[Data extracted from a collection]
=====

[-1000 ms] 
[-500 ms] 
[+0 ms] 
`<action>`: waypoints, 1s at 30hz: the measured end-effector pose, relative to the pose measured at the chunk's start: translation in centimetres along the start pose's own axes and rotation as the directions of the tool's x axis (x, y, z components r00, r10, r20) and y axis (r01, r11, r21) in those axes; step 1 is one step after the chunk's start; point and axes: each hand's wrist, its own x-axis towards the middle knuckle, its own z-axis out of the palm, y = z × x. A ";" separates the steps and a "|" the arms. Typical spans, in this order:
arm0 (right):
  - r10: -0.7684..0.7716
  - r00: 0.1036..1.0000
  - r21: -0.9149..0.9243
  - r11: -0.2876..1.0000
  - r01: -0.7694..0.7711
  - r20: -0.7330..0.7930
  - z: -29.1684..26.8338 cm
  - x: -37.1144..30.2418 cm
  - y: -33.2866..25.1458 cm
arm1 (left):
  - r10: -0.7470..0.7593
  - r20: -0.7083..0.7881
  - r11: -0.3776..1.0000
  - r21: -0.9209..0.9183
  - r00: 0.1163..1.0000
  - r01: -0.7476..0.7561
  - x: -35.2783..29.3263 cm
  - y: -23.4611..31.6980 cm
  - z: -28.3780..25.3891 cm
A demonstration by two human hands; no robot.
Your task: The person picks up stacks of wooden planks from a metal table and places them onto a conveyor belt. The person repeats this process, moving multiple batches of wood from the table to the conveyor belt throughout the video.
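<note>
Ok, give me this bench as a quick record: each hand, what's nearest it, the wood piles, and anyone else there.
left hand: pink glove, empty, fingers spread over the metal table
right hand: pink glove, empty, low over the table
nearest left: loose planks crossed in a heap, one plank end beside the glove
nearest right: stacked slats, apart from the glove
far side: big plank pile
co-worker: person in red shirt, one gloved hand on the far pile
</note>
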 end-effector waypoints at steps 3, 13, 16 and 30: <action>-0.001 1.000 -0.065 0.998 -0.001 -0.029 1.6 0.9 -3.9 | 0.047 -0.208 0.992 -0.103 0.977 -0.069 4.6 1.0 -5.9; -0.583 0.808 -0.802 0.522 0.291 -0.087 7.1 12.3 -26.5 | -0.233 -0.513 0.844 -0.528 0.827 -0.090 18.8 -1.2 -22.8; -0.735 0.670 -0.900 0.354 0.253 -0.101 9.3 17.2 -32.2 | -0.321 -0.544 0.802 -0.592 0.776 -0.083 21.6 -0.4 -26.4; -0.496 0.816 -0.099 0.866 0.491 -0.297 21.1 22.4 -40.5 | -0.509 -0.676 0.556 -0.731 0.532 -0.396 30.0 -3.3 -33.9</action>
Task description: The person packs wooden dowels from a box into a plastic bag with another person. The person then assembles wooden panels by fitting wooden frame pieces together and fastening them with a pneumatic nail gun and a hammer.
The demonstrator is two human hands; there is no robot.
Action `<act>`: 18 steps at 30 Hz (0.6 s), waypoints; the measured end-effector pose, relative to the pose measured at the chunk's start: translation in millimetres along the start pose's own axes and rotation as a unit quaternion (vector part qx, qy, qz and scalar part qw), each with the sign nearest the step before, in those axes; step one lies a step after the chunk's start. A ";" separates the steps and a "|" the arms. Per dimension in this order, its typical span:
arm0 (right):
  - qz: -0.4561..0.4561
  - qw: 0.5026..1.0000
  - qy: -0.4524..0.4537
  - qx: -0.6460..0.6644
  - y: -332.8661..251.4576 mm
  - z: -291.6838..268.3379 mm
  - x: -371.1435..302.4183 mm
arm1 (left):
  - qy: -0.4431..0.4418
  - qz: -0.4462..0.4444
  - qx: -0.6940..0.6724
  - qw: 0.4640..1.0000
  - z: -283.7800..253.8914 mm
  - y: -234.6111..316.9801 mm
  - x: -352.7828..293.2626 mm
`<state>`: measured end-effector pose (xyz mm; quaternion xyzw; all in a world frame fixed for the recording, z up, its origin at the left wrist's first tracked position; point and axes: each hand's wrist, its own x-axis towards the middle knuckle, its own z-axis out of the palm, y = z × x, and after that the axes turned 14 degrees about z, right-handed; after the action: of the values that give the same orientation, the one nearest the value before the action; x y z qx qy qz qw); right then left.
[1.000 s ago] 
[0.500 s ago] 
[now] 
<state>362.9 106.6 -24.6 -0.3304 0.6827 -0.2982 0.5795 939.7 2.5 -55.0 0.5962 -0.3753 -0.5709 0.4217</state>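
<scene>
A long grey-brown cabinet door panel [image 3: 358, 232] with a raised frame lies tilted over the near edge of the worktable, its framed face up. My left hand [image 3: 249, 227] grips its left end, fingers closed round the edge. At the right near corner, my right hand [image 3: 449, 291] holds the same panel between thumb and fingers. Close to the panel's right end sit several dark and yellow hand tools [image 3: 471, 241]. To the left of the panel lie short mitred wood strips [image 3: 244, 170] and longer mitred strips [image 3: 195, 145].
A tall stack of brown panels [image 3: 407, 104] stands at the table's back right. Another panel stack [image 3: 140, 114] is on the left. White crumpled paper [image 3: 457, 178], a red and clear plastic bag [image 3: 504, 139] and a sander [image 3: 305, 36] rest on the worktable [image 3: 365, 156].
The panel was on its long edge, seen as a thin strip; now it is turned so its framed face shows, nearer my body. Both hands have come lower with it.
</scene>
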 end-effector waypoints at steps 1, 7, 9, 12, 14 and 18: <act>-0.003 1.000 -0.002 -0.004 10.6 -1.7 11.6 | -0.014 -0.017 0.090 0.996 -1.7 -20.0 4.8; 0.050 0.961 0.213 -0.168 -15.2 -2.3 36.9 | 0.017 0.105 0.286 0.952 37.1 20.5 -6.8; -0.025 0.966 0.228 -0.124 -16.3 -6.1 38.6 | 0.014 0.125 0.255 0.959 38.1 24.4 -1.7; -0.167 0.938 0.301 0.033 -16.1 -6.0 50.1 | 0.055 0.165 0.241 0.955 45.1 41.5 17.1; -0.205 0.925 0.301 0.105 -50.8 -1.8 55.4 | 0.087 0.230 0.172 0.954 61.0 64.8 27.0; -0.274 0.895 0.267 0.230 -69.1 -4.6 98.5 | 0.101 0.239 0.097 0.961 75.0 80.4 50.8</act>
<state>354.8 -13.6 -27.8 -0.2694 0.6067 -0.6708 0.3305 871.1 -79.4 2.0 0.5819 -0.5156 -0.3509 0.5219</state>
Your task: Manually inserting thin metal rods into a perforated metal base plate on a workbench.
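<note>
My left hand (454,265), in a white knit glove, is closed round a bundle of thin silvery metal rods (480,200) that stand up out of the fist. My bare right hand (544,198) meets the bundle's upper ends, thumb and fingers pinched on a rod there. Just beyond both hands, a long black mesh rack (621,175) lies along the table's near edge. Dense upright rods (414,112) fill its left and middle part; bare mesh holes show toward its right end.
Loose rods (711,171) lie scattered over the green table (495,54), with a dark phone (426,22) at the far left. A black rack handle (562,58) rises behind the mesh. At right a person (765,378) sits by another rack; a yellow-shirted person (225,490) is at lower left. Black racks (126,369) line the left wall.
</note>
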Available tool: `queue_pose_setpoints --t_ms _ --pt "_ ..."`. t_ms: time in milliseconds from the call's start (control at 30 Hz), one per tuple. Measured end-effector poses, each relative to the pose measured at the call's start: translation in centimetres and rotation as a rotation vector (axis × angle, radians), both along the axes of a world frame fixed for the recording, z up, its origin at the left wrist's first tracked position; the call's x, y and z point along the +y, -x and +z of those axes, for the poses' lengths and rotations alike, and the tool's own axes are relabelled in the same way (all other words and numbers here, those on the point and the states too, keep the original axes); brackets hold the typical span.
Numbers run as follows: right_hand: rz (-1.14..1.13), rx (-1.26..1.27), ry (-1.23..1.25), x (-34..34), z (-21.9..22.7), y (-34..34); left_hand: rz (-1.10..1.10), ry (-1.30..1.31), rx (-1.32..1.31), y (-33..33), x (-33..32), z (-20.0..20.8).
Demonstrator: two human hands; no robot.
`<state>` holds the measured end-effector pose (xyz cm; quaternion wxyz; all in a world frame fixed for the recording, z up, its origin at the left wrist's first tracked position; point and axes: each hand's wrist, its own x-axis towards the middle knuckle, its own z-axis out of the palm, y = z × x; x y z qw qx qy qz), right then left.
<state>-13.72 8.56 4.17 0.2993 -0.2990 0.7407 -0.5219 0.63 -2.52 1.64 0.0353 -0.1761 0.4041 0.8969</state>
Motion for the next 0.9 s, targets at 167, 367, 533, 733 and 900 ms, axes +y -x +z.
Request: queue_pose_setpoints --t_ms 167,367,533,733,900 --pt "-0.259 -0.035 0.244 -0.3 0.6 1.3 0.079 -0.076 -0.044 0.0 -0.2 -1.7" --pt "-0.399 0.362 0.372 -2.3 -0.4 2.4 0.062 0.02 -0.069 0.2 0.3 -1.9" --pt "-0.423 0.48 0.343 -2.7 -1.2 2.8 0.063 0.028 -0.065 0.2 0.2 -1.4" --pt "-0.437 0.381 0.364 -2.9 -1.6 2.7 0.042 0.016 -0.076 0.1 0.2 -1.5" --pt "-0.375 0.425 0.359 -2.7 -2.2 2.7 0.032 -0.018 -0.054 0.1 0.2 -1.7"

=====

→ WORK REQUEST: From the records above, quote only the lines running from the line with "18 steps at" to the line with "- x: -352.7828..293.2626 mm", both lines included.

→ SOLUTION TO THE PROBLEM:
Action `<act>`: 18 steps at 30 Hz (0.6 s), waypoints; the measured end-effector pose, relative to the pose measured at the chunk's start: translation in millimetres along the start pose's own axes and rotation as a unit quaternion (vector part qx, qy, qz and scalar part qw), each with the sign nearest the step before, in those axes; step one lies a step after the chunk's start. A ";" separates the steps and a "|" the arms. Per dimension in this order, its typical span:
arm0 (right):
  - qz: -0.4561..0.4561
  - qw: 0.5026..1.0000
  - qy: -0.4524..0.4537
  - qx: -0.6460..0.6644
  - y: -332.8661..251.4576 mm
  - z: -291.6838..268.3379 mm
  - x: -371.1435..302.4183 mm
arm1 (left):
  - qy: -0.4431..0.4418
  - qz: -0.4462..0.4444
  - qx: -0.6940..0.6724
  - qw: 0.4640..1.0000
  - z: -283.7800..253.8914 mm
  - y: -234.6111..316.9801 mm
  - x: -352.7828..293.2626 mm

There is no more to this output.